Milady Ambitious Chekhovian snorts. "How about the unity of the finger-women? We are suffering under the worst monarchy."
"Oh, please, give me a break," I say. "Your military regime was even worse."
"And now we are going to enter the realm within, where we will meditate on our heartbeat," says the teacher, "and become One with the universe."
"I'm leaving," says Milady Ambitious Chekhovian. "You stay and become One with whomever you want for 250 lira a session."
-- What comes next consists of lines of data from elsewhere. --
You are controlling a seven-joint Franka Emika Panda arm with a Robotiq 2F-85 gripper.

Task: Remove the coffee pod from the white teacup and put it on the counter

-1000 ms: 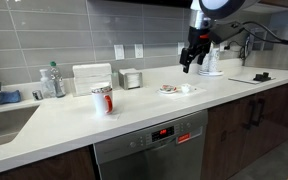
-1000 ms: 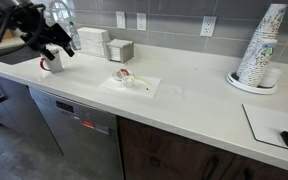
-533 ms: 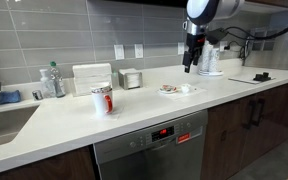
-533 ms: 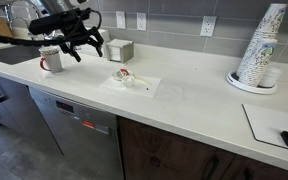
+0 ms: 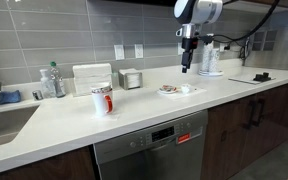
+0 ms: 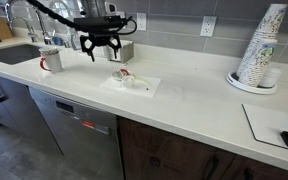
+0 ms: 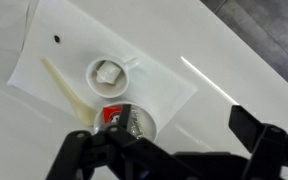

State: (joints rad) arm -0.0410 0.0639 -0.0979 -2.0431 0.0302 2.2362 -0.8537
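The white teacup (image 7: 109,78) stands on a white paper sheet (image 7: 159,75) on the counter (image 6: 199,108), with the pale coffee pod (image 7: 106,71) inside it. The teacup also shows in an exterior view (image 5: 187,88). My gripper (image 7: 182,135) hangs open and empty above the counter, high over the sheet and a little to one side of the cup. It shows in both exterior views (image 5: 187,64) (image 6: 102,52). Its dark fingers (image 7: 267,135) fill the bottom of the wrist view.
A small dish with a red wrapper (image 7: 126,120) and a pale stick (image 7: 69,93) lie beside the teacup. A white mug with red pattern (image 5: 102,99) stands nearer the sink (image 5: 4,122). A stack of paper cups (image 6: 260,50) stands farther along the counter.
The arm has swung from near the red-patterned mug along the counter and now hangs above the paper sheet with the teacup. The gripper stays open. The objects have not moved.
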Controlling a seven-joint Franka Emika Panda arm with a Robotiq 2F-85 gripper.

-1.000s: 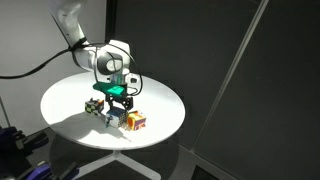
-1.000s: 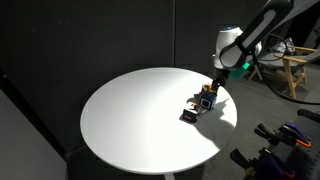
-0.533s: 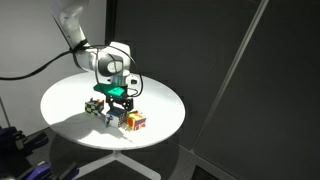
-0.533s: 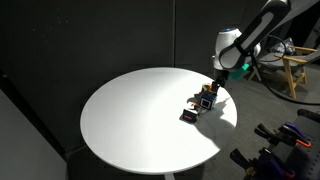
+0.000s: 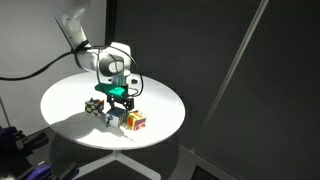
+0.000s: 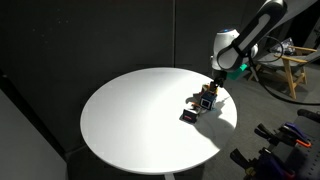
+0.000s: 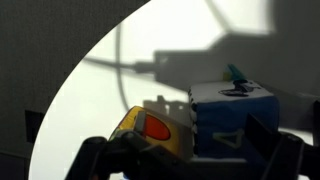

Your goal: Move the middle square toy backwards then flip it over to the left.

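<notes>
The middle square toy (image 7: pixel 232 118), a light blue and white cube with dark marks, fills the wrist view between my fingers. It also shows under my hand in both exterior views (image 5: pixel 114 116) (image 6: pixel 205 100). My gripper (image 7: pixel 195 152) (image 5: pixel 119 101) (image 6: pixel 211 91) is lowered over it with its fingers spread wide. The right finger is by the cube's right side, and the left finger is in front of the neighbouring cube. I cannot see the fingers pressing on the toy.
The orange, yellow and red cube (image 7: pixel 152 130) (image 5: pixel 136 122) stands right beside the blue toy. The dark green, black and white cube (image 5: pixel 93 106) (image 6: pixel 188 115) stands on its other side. All of them sit on a round white table (image 5: pixel 160 100) (image 6: pixel 130 120) near its edge.
</notes>
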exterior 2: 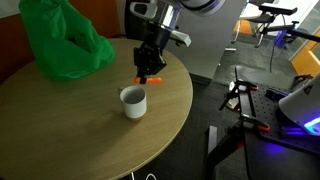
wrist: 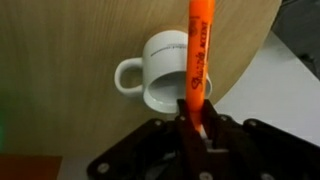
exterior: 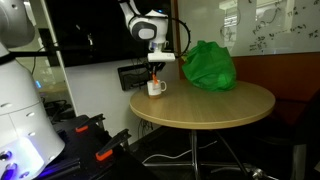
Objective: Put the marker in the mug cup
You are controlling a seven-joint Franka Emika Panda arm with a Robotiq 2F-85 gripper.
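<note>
My gripper is shut on the orange-red marker, which sticks out from between the fingers. The white mug stands upright on the round wooden table, handle to the left in the wrist view. There the marker lies across the mug's right rim and opening. In both exterior views the gripper hangs above the table close to the mug. The marker shows as a small orange bit below the fingers. The marker is above the mug, not inside it.
A big green bag lies on the table beside the mug. The table edge runs close to the mug. Dark equipment with red parts stands on the floor nearby.
</note>
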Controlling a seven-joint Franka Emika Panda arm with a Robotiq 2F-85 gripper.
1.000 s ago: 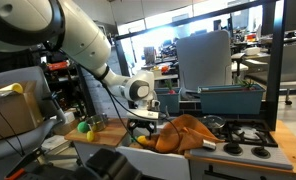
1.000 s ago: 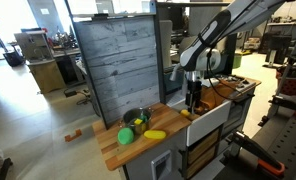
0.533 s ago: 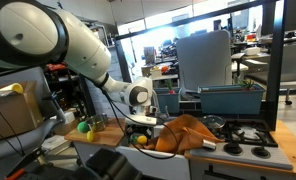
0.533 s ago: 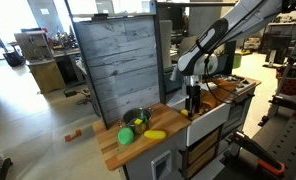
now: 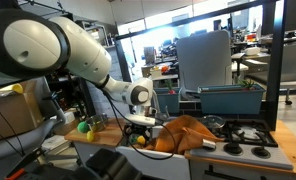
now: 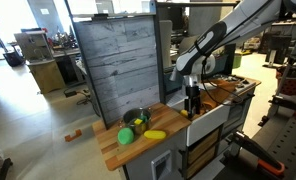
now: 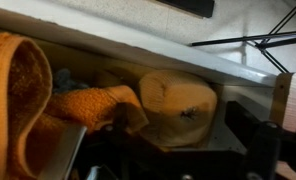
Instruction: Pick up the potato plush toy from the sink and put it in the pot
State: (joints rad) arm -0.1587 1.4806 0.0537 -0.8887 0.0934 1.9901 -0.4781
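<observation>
One claw [image 5: 140, 129] hangs just beside the potato plush toy [image 5: 184, 133].

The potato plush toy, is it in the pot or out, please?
Out: the potato plush toy sprawls beside the stove, apart from the pot.

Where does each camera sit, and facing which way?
Exterior view: close beside the arm, facing the floppy orange-brown fabric toy; arm and hand at left.
Exterior view: farther off, facing the low dark-grey metal pot on the counter's end; arm at top right.
Wrist view: close over the toy, hand's dark parts below.
Both exterior views show the hand.
</observation>
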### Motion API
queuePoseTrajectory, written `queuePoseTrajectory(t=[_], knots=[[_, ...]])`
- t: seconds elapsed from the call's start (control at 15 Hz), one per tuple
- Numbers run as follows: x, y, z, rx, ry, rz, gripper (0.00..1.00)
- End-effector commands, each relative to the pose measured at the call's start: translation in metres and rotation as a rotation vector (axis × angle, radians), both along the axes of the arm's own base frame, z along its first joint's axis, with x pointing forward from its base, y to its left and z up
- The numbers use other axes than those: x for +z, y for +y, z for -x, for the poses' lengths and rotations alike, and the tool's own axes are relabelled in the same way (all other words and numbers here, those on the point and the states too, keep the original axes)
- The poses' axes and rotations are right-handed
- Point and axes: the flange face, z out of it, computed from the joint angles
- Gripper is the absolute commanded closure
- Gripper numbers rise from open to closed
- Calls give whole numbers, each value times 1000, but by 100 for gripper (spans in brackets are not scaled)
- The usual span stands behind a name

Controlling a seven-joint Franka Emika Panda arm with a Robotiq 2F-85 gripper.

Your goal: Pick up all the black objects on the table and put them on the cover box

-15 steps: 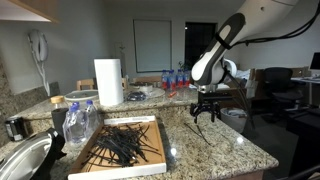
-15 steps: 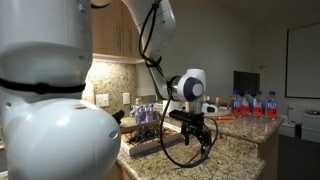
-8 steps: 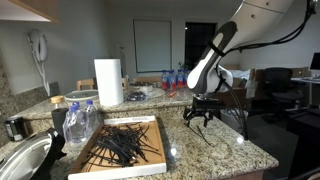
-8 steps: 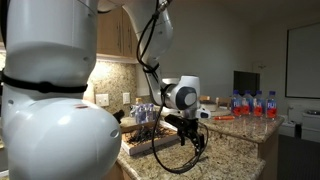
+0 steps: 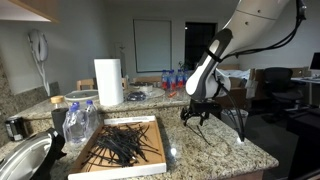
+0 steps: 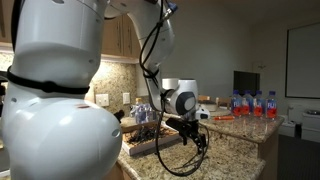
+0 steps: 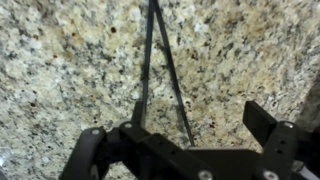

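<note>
The likeliest failure here is a missed or half-made pinch. The dark two-finger gripper [image 5: 196, 115] hangs just above the speckled granite countertop [image 5: 225, 150] with its jaws spread wide and nothing between them. In the wrist view, two thin black stick-like strips [image 7: 152, 62] lie flat on the stone. They run from the top centre of the frame down toward the gap between the fingers [image 7: 272, 140], close together at the top and further apart lower down.

The strips sit so low that a closure a shade too high would probably pass over them, while one too low would press the fingertips into hard stone. Because the pair diverges, a grasp may catch one strip and flick the other aside. Black strips among the dark flecks of the granite also make aiming hard.

The flat tan cardboard cover box with a white rim [image 5: 163, 152] lies at lower centre-left, well apart from the gripper, with a heap of black strips [image 5: 120, 145] on it. A loosely held strip could drop on the way across.

The counter also carries a white paper towel roll [image 5: 108, 82], a clear plastic bottle [image 5: 78, 122] and a round metal bowl [image 5: 25, 160] at lower left. The room looks like an office kitchen, with a wall phone [image 5: 38, 48] at upper left, a whiteboard [image 5: 152, 45] on the back wall and red-capped bottles [image 6: 250, 103] beyond.
</note>
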Motion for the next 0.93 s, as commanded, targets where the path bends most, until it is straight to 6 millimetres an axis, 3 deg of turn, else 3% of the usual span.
queuePoseTrajectory(t=[0.0, 0.53, 0.6, 0.67, 0.87], knots=[[-7, -9, -5, 15, -11, 18, 0], [-26, -23, -1, 10, 36, 36, 0], [-26, -23, -1, 10, 36, 37, 8], [-27, -22, 0, 12, 36, 41, 26], [-30, -20, 2, 22, 46, 42, 46]])
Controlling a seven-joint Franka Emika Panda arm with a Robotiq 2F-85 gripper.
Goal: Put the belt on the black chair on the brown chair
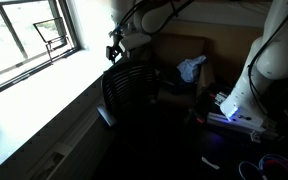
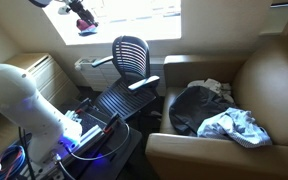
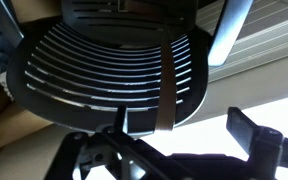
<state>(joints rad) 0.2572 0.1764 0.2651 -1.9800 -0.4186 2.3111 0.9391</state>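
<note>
The black chair stands by the window, its ribbed mesh back filling the wrist view. A brown belt shows there as a narrow strip running down across the ribs to the back's edge. I cannot make it out in either exterior view. My gripper is open and empty, above the chair back near the window, with the belt's end between its fingers' line of sight. The brown chair stands beside the black chair.
Dark clothes and a pale crumpled cloth lie on the brown chair's seat. The window sill runs beside the black chair. The robot base with cables and a lit blue box stands on the floor.
</note>
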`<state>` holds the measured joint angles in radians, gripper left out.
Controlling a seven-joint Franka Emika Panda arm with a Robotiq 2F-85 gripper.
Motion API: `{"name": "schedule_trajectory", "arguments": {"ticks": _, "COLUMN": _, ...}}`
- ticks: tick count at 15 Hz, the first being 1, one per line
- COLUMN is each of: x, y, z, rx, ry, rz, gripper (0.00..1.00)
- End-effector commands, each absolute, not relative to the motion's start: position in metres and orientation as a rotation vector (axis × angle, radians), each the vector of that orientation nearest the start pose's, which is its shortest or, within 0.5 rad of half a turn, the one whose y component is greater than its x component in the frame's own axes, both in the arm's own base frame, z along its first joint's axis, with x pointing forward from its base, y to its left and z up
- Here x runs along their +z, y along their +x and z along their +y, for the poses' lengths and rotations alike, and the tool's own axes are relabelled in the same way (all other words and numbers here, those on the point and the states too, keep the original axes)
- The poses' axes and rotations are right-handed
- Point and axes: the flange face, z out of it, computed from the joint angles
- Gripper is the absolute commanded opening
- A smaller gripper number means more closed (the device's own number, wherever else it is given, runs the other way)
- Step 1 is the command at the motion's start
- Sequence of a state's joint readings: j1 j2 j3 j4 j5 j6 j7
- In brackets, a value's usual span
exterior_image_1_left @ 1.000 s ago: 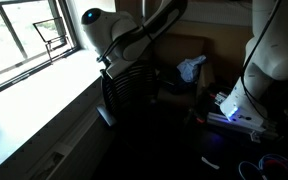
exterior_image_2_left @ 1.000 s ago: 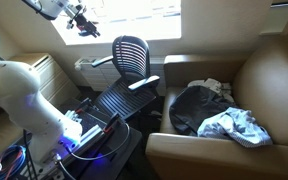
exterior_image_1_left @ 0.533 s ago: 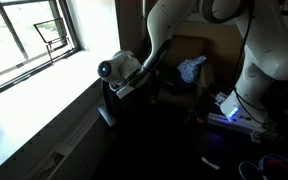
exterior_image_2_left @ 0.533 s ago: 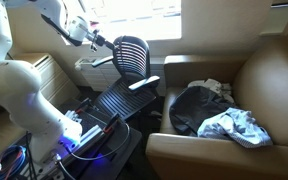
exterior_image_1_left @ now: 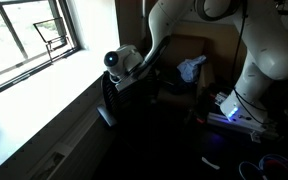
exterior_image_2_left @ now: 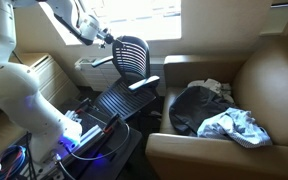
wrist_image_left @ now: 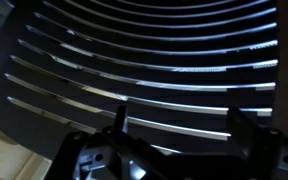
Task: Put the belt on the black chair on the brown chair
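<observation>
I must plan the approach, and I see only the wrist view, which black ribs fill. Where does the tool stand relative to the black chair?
Observer: In an exterior view, the tool is close to the upper edge of the black chair, beside its back, on the side away from the brown chair.
Operator: Is the seat of the brown chair free?
Observer: No. A dark bundle and a pale cloth lie on it.
Operator: Can you see the belt?
Observer: Not clearly in any view. The seat of the black chair is too dark to tell.
</observation>
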<state>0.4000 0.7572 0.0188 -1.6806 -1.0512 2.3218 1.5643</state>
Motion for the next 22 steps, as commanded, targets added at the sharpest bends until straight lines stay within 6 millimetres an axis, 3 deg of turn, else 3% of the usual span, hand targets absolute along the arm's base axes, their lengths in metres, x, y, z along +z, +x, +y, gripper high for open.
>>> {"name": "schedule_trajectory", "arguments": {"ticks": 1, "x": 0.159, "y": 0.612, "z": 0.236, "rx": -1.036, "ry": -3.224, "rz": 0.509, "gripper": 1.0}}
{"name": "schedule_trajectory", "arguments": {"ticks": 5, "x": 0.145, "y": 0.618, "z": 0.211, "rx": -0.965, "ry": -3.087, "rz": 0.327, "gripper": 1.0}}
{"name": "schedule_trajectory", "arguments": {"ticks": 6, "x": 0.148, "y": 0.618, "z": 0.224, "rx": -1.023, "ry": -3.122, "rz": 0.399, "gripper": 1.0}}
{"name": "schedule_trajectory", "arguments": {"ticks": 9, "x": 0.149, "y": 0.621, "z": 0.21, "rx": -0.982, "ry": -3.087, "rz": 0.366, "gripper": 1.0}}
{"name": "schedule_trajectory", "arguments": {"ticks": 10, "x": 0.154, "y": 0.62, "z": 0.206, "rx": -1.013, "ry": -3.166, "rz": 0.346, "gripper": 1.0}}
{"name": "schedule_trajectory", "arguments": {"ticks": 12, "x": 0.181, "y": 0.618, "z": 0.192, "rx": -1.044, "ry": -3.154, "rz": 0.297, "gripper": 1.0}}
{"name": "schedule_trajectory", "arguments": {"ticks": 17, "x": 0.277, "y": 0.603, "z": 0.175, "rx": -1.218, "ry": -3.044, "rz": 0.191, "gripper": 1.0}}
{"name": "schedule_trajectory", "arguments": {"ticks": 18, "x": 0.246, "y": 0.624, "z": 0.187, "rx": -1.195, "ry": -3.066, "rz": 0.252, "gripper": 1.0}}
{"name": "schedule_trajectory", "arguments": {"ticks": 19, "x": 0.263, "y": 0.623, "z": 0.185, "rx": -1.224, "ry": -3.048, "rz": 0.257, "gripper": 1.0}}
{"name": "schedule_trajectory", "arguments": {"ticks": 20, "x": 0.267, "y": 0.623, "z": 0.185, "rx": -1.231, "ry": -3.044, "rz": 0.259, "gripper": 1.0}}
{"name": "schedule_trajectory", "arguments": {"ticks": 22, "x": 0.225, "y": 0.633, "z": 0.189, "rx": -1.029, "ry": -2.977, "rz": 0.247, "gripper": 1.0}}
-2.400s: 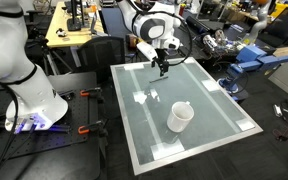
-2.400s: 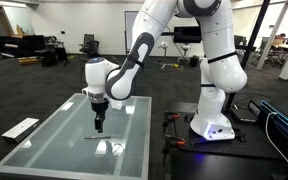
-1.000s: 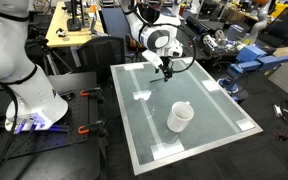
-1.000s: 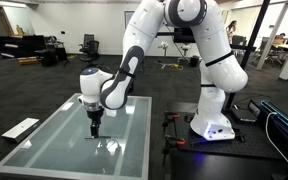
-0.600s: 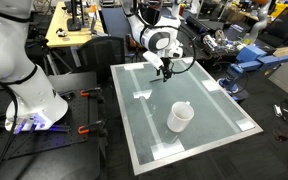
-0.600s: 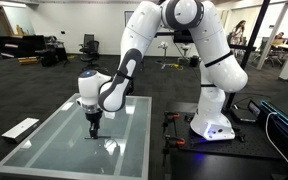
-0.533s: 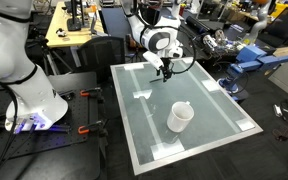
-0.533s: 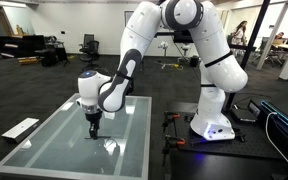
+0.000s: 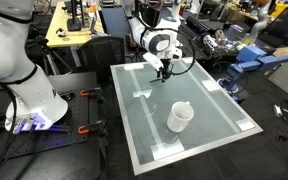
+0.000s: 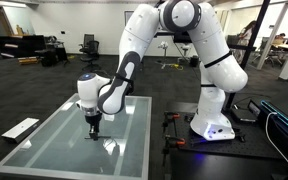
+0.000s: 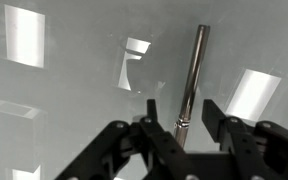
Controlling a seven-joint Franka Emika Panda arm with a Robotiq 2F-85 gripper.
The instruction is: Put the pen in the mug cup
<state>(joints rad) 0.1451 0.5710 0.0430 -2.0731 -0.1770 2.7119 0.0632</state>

Oblivious to my attempts to say something, she jumps on the window ledge, gives a commander's salute and leaves. I close my eyes and sit still but it's no use. I can't give myself over to the class anymore. Perhaps Milady Ambitious Chekhovian is right. Let alone uniting with the universe, I cannot even unite with the Thumbelinas inside.
Week 32
I go out shopping with Mama Rice Pudding and spend hours in maternity stores. I never knew there was an entire fashion industry for babies, with hip and trendy clothes lines. They're so cute and so expensive, especially when you realize that every designer item will be worn for only about a few weeks, not to mention constantly puked, drooled and peed on.
I wonder how many of these baby products we really need. Plastic ducks that quack in the tub, tummy warmers made of organic merino wool, eco-friendly bathrobes for the summer, eco-friendly bathrobes for the winter, special chimes to attach to strollers, nontoxic brushes to clean the ducks in the tub, dinosaur-shaped door stoppers to keep the doors from slamming shut, glow-in-the-dark stickers in the shapes of planets and stars for the ceiling of the nursery—
All this endless bric-a-brac attracts Mama Rice Pudding like a magnet. She runs from one store to another with my credit card in her hand, determined to spend every cent I have on pink, cutesy baby things. She's so lost in the hysteria of shopping I want to run away from her. But where to? Can a pregnant woman steer clear of her maternal side?
Week 34
This week I learn what a huge topic a baby's intelligence is for an impending mother. Your Highness is obsessed with the matter. Omega-3 pills, fish oil capsules and some type of liquid that emits the vilest smell. . She has been pushing all of these into my mouth with the belief that if I consume enough of them, the baby will be born with a high IQ.
"Caviar is the best," she says. "If a pregnant woman eats two spoonful’s of black caviar every day, chances are the baby will be born a genius."
"According to your theory the people around the Caspian Sea must be fricking brilliant," I say.
She waves off my sarcasm as if shooing a nagging fly. "You just do what I say," she orders.
I don't understand the obsession with IQ. And it is not only Mama Rice Pudding. In the doctors' waiting rooms, on TV programs, in blogs and Web sites, in the newspapers, everywhere and all the time, pregnant women are looking for ways to increase their babies' intelligence score.
"Let's assume for a moment that this IQ-caviar theory is true," I venture.
"All right," Mama Rice Pudding says.
"Let's say that Turkish mothers have created this 'super intelligent baby.' What then? The child is born, and when he is old enough to walk and talk it is clear that he is super gifted. Good at music, painting, sculpture, art or mathematics. He loves to read, too, devouring the classics at the age of five."
"What are you trying to say?" Mama Rice Pudding asks suspiciously.